From: pgsql-performance-owner@postgresql.org [mailto:pgsql-performance-owner@postgresql.org] On Behalf Of Carlo
Sent: Monday, October 05, 2015 11:11 PM
To: pgsql-performance@postgresql.org
Subject: [PERFORM] One long transaction or multiple short transactions?

 

We have a system which is constantly importing flat file data feeds into normalized tables in a DB warehouse over 10-20 connections. Each data feed row results in a single transaction of multiple single row writes to multiple normalized tables.

 

The more columns in the feed row, the more write operations, longer the transaction.

 

Operators are noticing that splitting a single feed of say – 100 columns – into two consecutive feeds of 50 columns improves performance dramatically. I am wondering whether the multi-threaded and very busy import environment causes non-linear performance degradation for longer transactions. Would the operators be advised to rewrite the feeds to result in more smaller transactions rather than fewer, longer ones?

 

Carlo

 

 

Ø  over 10-20 connections

 

How many cores do you have on that machine?

Test if limiting number of simultaneous feeds, like bringing their number down to half of your normal connections has the same positive effect.

 

Regards,

Igor Neyman

Re: One long transaction or multiple short transactions?

От
"Carlo"
Дата:

>> How many cores do you have on that machine?

Test if limiting number of simultaneous feeds, like bringing their number down to half of your normal connections has the same positive effect.

<< 

 

I am told 32 cores on a LINUX VM. The operators have tried limiting the number of threads. They feel that the number of connections is optimal. However, under the same conditions they noticed a sizable boost in performance if the same import was split into two successive imports which had shorter transactions.

 

I am just looking to see if there is any reason to think that lock contention (or anything else) over longer vs. shorter single-row-write transactions under the same conditions might explain this.

 

Carlo

 

From: Igor Neyman [mailto:ineyman@perceptron.com]
Sent: October 6, 2015 9:10 AM
To: Carlo; pgsql-performance@postgresql.org
Subject: RE: [PERFORM] One long transaction or multiple short transactions?

 

 

 

From: pgsql-performance-owner@postgresql.org [mailto:pgsql-performance-owner@postgresql.org] On Behalf Of Carlo
Sent: Monday, October 05, 2015 11:11 PM
To: pgsql-performance@postgresql.org
Subject: [PERFORM] One long transaction or multiple short transactions?

 

We have a system which is constantly importing flat file data feeds into normalized tables in a DB warehouse over 10-20 connections. Each data feed row results in a single transaction of multiple single row writes to multiple normalized tables.

 

The more columns in the feed row, the more write operations, longer the transaction.

 

Operators are noticing that splitting a single feed of say – 100 columns – into two consecutive feeds of 50 columns improves performance dramatically. I am wondering whether the multi-threaded and very busy import environment causes non-linear performance degradation for longer transactions. Would the operators be advised to rewrite the feeds to result in more smaller transactions rather than fewer, longer ones?

 

Carlo

 

 

Ø  over 10-20 connections

 

How many cores do you have on that machine?

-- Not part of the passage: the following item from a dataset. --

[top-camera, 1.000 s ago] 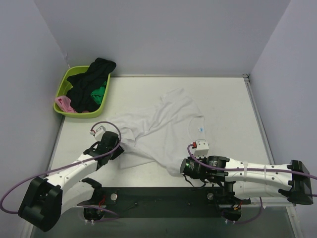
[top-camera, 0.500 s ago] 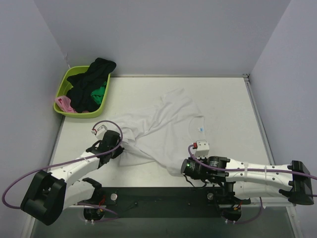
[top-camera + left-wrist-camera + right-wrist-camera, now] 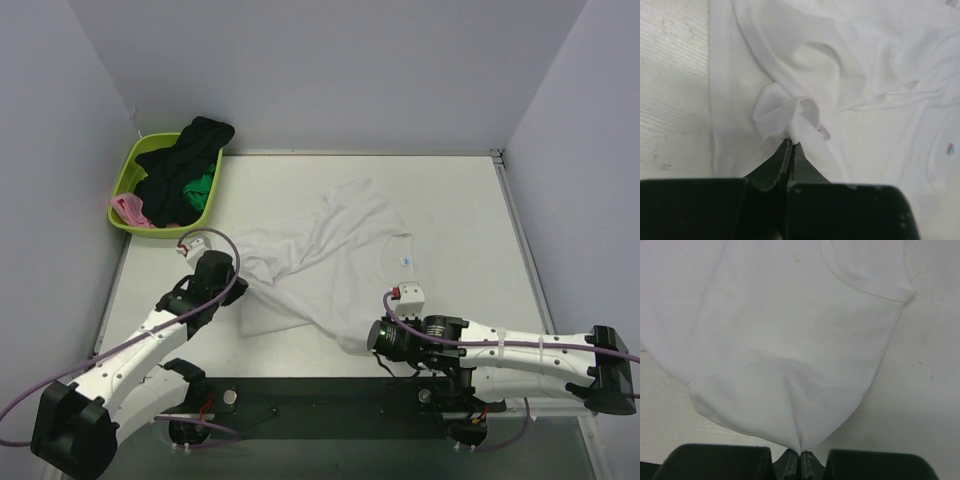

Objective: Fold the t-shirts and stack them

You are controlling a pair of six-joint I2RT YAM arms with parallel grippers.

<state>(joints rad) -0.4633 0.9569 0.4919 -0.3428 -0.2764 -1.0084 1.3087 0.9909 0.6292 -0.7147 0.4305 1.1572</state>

Test if limiting number of simultaneous feeds, like bringing their number down to half of your normal connections has the same positive effect.

 

Regards,

Igor Neyman

Re: One long transaction or multiple short transactions?

От
"Graeme B. Bell"
Дата:
Sounds like a locking problem, but assuming you aren’t sherlock holmes and simply want to get the thing working as soon
aspossible:  

Stick a fast SSD in there (whether you stay on VM or physical). If you have enough I/O, you may be able to solve the
problemwith brute force. 
SSDs are a lot cheaper than your time.

Suggest you forward this to your operators: a talk I have about optimising multi-threaded work in postgres:

  http://graemebell.net/foss4gcomo.pdf     (Slides: “Input/Output” in the middle of the talk and also the slides at the
endlabelled “For Techies") 

Graeme Bell

p.s. You mentioned a VM. Consider making the machine physical and not VM. You’ll get a performance boost and remove the
riskof DB corruption from untrustworthy VM fsyncs. One day there will be a power cut or O/S crash during these your
writesand with a VM you’ve a reasonable chance of nuking your DB because VM virtualised storage often doesn’t honour
fsync(for performance reasons), but it’s fundamental to correct operation of PG.  

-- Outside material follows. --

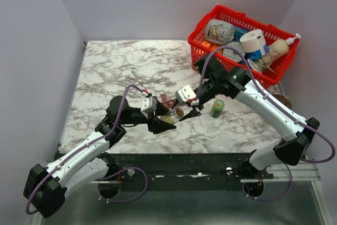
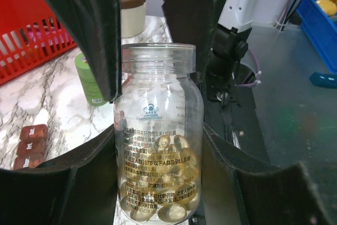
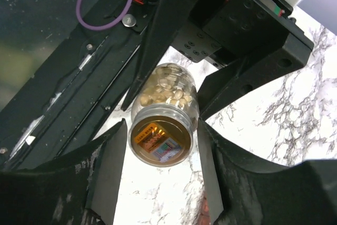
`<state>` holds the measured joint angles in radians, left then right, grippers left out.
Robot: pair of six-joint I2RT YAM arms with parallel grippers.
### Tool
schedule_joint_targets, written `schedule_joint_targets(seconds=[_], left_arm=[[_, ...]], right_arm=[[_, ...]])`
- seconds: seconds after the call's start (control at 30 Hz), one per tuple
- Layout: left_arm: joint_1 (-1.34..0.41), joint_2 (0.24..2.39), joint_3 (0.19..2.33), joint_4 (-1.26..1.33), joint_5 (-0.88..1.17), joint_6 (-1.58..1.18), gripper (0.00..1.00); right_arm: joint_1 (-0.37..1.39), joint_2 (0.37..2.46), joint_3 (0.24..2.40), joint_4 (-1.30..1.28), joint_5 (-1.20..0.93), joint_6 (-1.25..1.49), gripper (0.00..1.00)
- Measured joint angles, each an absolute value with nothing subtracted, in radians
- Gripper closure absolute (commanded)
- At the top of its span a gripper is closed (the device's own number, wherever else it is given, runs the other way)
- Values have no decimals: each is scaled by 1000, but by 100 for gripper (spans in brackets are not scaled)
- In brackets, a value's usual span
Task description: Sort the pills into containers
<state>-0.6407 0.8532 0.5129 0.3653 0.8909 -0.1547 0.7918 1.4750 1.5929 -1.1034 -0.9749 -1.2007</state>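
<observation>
many pills (image 2: 171,154), bottle (image 2: 158,77) tilted (mouth rightward)

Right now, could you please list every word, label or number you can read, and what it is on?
Nothing reads clearly.
Bottle: logo and rows of print, too small to read.
Bottle's orange sticker: blurred.
Green tube: label blurred.

Bottle (image 2: 158,104) is clear glossy plastic, and the pills (image 2: 176,154) inside look like shiny translucent gel. Counter (image 1: 126,64) is smooth and marble-patterned. Basket (image 1: 197,48) is red plastic mesh, kinda glossy.
</observation>
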Motion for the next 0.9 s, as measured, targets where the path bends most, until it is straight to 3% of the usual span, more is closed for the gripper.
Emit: schedule_joint_targets(seconds=[0.23, 0.4, 0.53, 0.7, 0.8, 0.9], left_arm=[[-635, 850, 500, 403, 878, -190, 100], [-635, 819, 498, 360, 800, -181, 100], [-637, 800, 498, 321, 751, -157, 100], [-638, 809, 498, 304, 736, -138, 100], [-639, 811, 498, 307, 727, -135, 100], [-639, 811, 498, 310, 714, -128, 100]], right_arm=[[792, 1456, 1570, -1016, -936, -1088, 68], [792, 1438, 1535, -927, -891, -910, 69], [790, 1433, 1507, -866, -868, -780, 56], [786, 1432, 1489, -836, -854, -697, 55], [783, 1433, 1489, -822, -853, -653, 58], [781, 1433, 1488, -804, -847, -611, 74]])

> On 08 Oct 2015, at 01:40, Carlo <reg01@stonebanks.ca> wrote:
>
>
> I am told 32 cores on a LINUX VM. The operators have tried limiting the number of threads. They feel that the number
ofconnections is optimal. However, under the same conditions they noticed a sizable boost in performance if the same
importwas split into two successive imports which had shorter transactions. 
>



Re: One long transaction or multiple short transactions?

От
"Carlo"
Дата:
>> Sounds like a locking problem

This is what I am trying to get at. The reason that I am not addressing
hardware or OS configuration concerns is that this is not my environment,
but my client's. The client is running my import software and has a choice
of how long the transactions can be. They are going for long transactions,
and I am trying to determine whether there is a penalty for single long
transactions over a configuration which would allow for more successive
short transactions. (keep in mind all reads and writes are single-row).

There are other people working on hardware and OS configuration, and that's
why I can't want to get into a general optimization discussion because the
client is concerned with just this question.

-----Original Message-----
From: Graeme B. Bell [mailto:graeme.bell@nibio.no]
Sent: October 8, 2015 4:55 AM
To: Carlo
Cc: pgsql-performance@postgresql.org
Subject: Re: [PERFORM] One long transaction or multiple short transactions?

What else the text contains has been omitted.